The young athlete emphasizes that while she has her own thoughts and opinions, her status as a prominent public figure adds an additional responsibility to leverage her fame for positive purposes. In a recent interview with Egyptian journalist Reem Abulleil, Gauff openly addressed the conflict between Israel and Palestine, expressing her solidarity with the suffering civilians:

“I feel like it would be ignorant to say I’m not aware, I’m very aware of everything that’s going on in Gaza. For me, I always say I pray for peace in the region. And I really don’t like what’s going on. For me, it’s sometimes troubling to live the life I live, in knowing that so many kids and innocent people are dying on both ends, but especially in what’s going on in Gaza and the occupation that’s happening…

“In my position, I know there’s not much I can do other than raise awareness and donate. So that’s what I encourage everyone to do and just pray for peace and demand peace and demand that this stops happening.”

“I feel like it’s very ignorant to say you’re not aware because it is everywhere, you see it on the news and I think it’s important for us as privileged civilians to do our research and just continuing to demand our leaders to make change and I will never not advocate for that. And I do advocate for peace and I advocate for the thousands, I think it’s almost like I said millions at this point, of kids and innocent people being killed for a conflict that I feel like shouldn’t be happening.”

For Gauff, activism is a natural extension of her beliefs and upbringing. She recalls her father telling her, “You can change the world with your racquet,” a mantra that has stuck with her throughout her career. Whether on or off the court, Gauff remains dedicated to using her platform to advocate for equality and justice.

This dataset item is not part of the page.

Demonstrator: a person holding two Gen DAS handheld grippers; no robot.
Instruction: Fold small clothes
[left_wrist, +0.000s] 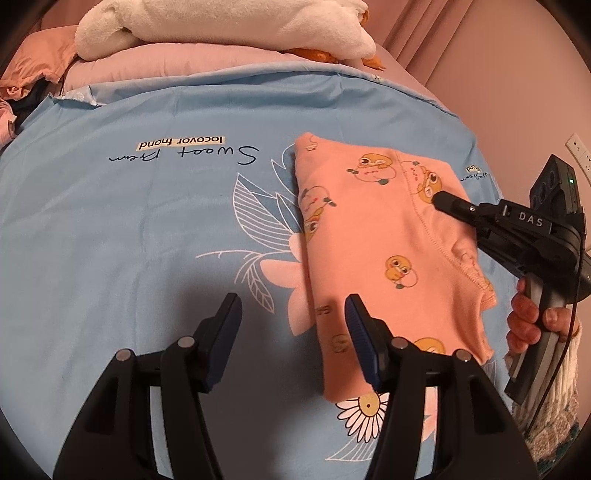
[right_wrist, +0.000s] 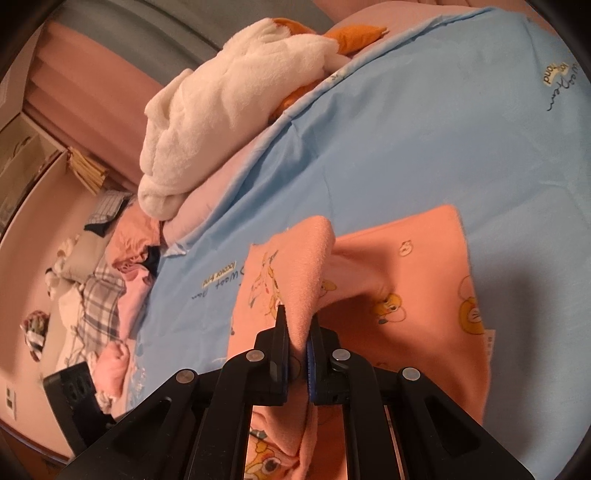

Talking to reporters at the Dubai Duty Free Tennis Championships, Gauff reflected on her upbringing and the influence of tennis legends like Billie Jean King, Venus Williams, and Althea Gibson, saying that women’s tennis is very successful in advocating for equality and justice.

Gauff’s inclusion in the Women of the Year list alongside other notable activists, scientists, and artists is a testament to her impact and influence. She will attend a celebratory gala in Los Angeles next month before competing at the BNP Paribas Open. (via WTA, photo: Jimmie48)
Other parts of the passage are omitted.